About this task
Copying each record below exactly is the whole task.

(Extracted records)

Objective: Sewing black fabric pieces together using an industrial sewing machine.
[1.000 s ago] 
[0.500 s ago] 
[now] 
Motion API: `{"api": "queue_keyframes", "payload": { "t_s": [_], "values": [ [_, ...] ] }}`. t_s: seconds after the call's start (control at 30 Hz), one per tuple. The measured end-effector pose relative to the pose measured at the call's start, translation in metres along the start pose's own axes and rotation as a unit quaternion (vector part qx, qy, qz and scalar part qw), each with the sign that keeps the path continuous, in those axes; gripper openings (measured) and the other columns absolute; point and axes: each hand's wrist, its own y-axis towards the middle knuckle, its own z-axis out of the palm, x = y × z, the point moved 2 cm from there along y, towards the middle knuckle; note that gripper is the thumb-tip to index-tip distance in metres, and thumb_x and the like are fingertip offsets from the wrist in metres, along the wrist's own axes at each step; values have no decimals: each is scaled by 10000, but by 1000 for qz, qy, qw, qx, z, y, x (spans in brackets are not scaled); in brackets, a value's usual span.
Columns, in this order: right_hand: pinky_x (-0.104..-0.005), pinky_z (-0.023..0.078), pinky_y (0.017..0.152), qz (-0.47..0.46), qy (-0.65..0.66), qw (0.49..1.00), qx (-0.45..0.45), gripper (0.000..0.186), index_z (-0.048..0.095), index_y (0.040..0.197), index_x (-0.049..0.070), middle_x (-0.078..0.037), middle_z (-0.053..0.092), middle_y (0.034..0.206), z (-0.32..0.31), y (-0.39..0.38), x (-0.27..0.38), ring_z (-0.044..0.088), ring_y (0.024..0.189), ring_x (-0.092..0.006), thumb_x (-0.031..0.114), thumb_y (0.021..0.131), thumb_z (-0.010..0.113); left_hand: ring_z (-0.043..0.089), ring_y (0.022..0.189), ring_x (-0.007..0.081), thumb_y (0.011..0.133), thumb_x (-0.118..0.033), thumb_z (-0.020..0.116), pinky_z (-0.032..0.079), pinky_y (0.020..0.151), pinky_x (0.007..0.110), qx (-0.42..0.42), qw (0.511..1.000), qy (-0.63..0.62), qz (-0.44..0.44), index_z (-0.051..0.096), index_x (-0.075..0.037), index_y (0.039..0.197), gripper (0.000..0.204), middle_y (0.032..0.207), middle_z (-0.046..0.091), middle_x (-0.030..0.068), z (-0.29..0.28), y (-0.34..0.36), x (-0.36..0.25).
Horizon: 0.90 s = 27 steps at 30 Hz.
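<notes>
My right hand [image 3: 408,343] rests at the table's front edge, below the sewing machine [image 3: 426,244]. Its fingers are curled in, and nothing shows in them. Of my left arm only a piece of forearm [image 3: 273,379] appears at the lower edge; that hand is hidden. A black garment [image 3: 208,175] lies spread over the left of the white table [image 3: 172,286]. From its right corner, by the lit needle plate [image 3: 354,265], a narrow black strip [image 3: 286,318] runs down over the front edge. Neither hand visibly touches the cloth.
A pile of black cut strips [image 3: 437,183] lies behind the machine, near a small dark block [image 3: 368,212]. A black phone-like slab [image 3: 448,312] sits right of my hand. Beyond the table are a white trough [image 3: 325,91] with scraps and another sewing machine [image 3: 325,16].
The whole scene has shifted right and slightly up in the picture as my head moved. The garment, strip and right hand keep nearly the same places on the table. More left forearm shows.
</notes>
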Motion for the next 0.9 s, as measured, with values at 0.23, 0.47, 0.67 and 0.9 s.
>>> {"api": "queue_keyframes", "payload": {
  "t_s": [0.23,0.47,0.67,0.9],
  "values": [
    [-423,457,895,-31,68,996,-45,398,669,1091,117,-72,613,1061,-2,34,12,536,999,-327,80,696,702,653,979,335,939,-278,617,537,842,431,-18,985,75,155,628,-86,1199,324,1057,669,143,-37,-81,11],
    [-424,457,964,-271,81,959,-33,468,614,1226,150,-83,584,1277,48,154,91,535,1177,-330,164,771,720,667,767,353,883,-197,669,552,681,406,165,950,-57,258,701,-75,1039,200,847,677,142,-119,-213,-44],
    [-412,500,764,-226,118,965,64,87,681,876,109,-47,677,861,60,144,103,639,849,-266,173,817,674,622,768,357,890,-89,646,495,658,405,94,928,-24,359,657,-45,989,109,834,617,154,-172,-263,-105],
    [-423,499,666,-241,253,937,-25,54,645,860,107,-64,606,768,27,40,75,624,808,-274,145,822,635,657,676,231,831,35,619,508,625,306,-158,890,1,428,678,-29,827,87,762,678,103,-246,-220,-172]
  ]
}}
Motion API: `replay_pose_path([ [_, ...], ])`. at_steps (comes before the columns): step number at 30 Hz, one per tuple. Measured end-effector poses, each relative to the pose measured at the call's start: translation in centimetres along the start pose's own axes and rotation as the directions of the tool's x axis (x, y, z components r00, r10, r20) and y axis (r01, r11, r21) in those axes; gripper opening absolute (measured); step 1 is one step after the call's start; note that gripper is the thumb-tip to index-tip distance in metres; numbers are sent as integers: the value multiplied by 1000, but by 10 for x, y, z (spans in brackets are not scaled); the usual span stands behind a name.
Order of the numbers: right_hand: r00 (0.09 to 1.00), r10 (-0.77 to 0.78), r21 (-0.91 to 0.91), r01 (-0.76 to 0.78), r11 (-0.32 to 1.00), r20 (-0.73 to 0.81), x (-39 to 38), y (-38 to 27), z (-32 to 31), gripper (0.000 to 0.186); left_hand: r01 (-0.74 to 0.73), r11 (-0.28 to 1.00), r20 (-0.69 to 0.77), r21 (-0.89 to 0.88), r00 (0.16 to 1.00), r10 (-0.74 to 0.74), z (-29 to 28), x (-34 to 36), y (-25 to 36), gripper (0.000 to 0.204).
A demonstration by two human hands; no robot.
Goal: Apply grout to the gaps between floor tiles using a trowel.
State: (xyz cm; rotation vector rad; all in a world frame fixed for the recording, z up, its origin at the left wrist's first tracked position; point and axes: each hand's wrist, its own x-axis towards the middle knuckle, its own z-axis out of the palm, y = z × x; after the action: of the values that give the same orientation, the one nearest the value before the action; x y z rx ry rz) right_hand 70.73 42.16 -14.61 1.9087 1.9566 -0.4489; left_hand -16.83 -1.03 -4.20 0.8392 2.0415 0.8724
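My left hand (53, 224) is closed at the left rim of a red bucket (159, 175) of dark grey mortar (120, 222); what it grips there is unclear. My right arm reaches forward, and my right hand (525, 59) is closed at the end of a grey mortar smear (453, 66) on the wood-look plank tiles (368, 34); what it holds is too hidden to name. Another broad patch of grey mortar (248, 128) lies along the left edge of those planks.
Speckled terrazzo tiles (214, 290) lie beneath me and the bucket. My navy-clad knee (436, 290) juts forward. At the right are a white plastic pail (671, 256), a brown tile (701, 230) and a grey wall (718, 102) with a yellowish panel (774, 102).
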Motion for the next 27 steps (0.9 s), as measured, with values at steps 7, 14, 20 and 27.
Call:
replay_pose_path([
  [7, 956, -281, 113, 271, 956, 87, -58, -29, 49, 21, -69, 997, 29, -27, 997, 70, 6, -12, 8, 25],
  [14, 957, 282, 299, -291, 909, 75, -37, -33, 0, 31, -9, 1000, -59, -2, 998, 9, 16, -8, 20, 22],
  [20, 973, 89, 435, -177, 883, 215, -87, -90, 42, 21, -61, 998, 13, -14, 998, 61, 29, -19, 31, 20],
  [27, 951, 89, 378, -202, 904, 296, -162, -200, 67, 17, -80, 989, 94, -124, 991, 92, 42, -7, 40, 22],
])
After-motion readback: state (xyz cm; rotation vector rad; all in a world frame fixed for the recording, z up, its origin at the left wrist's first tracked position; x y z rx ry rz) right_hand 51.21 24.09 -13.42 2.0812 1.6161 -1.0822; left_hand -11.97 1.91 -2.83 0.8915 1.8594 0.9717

Reply to the exercise
Objective: Sewing black fabric pieces together using an industrial sewing machine.
[1.000 s ago] 
[0.500 s ago] 
[now] 
Motion API: `{"api": "queue_keyframes", "payload": { "t_s": [_], "values": [ [_, ...] ] }}`. t_s: seconds after the call's start (control at 30 Hz), one per tuple. The measured end-effector pose relative to the pose measured at the call's start, translation in metres along the start pose's own axes and rotation as a unit quaternion (vector part qx, qy, qz and scalar part qw), each with the sign that keeps the path continuous, in those axes; gripper openings (measured) and the other columns absolute; point and axes: each hand's wrist, its own y-axis towards the middle knuckle, its own z-axis out of the palm, x = y × z, the point moved 2 cm from there along y, towards the middle knuckle; note that gripper is the thumb-tip to index-tip distance in metres, and thumb_x and the like are fingertip offsets from the wrist in metres, along the wrist's own axes at each step; values have no decimals: each is scaled by 10000, but by 1000 for qz, qy, qw, qx, z, y, x (spans in brackets are not scaled); in brackets, a value's usual span.
Columns, in this order: right_hand: pinky_x (-0.104..-0.005), pinky_z (-0.023..0.078), pinky_y (0.017..0.152), qz (-0.47..0.46), qy (-0.65..0.66), qw (0.49..1.00), qx (-0.45..0.45), gripper (0.000..0.186), index_z (-0.048..0.095), index_y (0.040..0.197), index_x (-0.049..0.070), middle_x (-0.078..0.037), middle_z (-0.053..0.092), middle_y (0.034..0.206), z (-0.32..0.31), y (-0.39..0.38), x (-0.27..0.38), ring_z (-0.044..0.088), ring_y (0.024..0.189), ring_x (-0.092..0.006), thumb_x (-0.031..0.114), thumb_y (0.021..0.131), thumb_z (-0.010..0.113); left_hand: ring_z (-0.043..0.089), ring_y (0.022..0.189), ring_x (-0.007..0.081), thumb_y (0.011..0.133), thumb_x (-0.118..0.033), thumb_z (-0.020..0.116), pinky_z (-0.032..0.079), pinky_y (0.020..0.151), pinky_x (0.007..0.110), qx (-0.42..0.42), qw (0.511..1.000), qy (-0.63..0.62), qz (-0.44..0.44), index_z (-0.051..0.096), index_x (-0.075..0.037), index_y (0.039..0.197), gripper (0.000..0.204), middle_y (0.032..0.207), middle_z (-0.046..0.091), middle_x (-0.030..0.068), z (-0.29..0.28), y (-0.34..0.36), x (-0.36..0.25).
Horizon: 0.90 s = 27 steps at 30 Hz.
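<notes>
My right hand [image 3: 408,343] rests at the table's front edge, below the sewing machine [image 3: 426,244]. Its fingers are curled in, and nothing shows in them. Of my left arm only a piece of forearm [image 3: 273,379] appears at the lower edge; that hand is hidden. A black garment [image 3: 208,175] lies spread over the left of the white table [image 3: 172,286]. From its right corner, by the lit needle plate [image 3: 354,265], a narrow black strip [image 3: 286,318] runs down over the front edge. Neither hand visibly touches the cloth.
A pile of black cut strips [image 3: 437,183] lies behind the machine, near a small dark block [image 3: 368,212]. A black phone-like slab [image 3: 448,312] sits right of my hand. Beyond the table are a white trough [image 3: 325,91] with scraps and another sewing machine [image 3: 325,16].
The whole scene has shifted right and slightly up in the picture as my head moved. The garment, strip and right hand keep nearly the same places on the table. More left forearm shows.
</notes>
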Motion for the next 0.9 s, as measured, with values at 0.23, 0.47, 0.67 and 0.9 s.
>>> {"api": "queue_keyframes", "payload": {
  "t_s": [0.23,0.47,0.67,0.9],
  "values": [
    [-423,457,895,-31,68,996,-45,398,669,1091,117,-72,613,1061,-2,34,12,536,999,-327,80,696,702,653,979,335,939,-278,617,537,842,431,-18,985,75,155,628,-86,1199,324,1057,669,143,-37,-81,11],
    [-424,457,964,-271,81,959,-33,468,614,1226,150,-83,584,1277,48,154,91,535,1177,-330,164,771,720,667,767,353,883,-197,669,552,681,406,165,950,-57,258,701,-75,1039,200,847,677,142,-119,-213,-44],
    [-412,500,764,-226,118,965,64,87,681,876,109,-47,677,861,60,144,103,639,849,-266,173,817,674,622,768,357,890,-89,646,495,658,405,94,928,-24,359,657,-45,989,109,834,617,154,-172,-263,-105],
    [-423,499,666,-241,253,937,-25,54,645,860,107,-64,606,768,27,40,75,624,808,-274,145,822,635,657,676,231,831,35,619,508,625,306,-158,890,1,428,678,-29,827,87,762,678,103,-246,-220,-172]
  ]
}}
Motion API: `replay_pose_path([ [_, ...], ])`. at_steps (comes before the columns): step number at 30 Hz, one per tuple. Measured end-effector poses, each relative to the pose measured at the call's start: translation in centimetres along the start pose's own axes and rotation as the directions of the tool's x axis (x, y, z components r00, r10, r20) and y axis (r01, r11, r21) in those axes; gripper opening absolute (measured); step 1 is one step after the call's start; note that gripper is the thumb-tip to index-tip distance in metres; numbers are sent as integers: the value multiplied by 1000, but by 10 for x, y, z (spans in brackets are not scaled); the usual span stands behind a name.
Order of the numbers: right_hand: r00 (0.09 to 1.00), r10 (-0.77 to 0.78), r21 (-0.91 to 0.91), r01 (-0.76 to 0.78), r11 (-0.32 to 1.00), r20 (-0.73 to 0.81), x (-39 to 38), y (-38 to 27), z (-32 to 31), gripper (0.000 to 0.186); left_hand: r01 (-0.74 to 0.73), r11 (-0.28 to 1.00), r20 (-0.69 to 0.77), r21 (-0.89 to 0.88), r00 (0.16 to 1.00), r10 (-0.74 to 0.74), z (-29 to 28), x (-34 to 36), y (-25 to 36), gripper (0.000 to 0.204).
A demonstration by two human hands; no robot.
Goal: Apply grout to the gaps between floor tiles using a trowel.
State: (xyz cm; rotation vector rad; all in a world frame fixed for the recording, z up, its origin at the left wrist's first tracked position; point and axes: each hand's wrist, its own x-axis towards the middle knuckle, its own z-axis out of the palm, y = z × x; after the action: of the values that give the same orientation, the one nearest the value before the action; x y z rx ry rz) right_hand 70.73 42.16 -14.61 1.9087 1.9566 -0.4489; left_hand -16.83 -1.03 -4.20 0.8392 2.0415 0.8724
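My left hand (53, 224) is closed at the left rim of a red bucket (159, 175) of dark grey mortar (120, 222); what it grips there is unclear. My right arm reaches forward, and my right hand (525, 59) is closed at the end of a grey mortar smear (453, 66) on the wood-look plank tiles (368, 34); what it holds is too hidden to name. Another broad patch of grey mortar (248, 128) lies along the left edge of those planks.
Speckled terrazzo tiles (214, 290) lie beneath me and the bucket. My navy-clad knee (436, 290) juts forward. At the right are a white plastic pail (671, 256), a brown tile (701, 230) and a grey wall (718, 102) with a yellowish panel (774, 102).
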Motion for the next 27 steps (0.9 s), as measured, with values at steps 7, 14, 20 and 27.
Call:
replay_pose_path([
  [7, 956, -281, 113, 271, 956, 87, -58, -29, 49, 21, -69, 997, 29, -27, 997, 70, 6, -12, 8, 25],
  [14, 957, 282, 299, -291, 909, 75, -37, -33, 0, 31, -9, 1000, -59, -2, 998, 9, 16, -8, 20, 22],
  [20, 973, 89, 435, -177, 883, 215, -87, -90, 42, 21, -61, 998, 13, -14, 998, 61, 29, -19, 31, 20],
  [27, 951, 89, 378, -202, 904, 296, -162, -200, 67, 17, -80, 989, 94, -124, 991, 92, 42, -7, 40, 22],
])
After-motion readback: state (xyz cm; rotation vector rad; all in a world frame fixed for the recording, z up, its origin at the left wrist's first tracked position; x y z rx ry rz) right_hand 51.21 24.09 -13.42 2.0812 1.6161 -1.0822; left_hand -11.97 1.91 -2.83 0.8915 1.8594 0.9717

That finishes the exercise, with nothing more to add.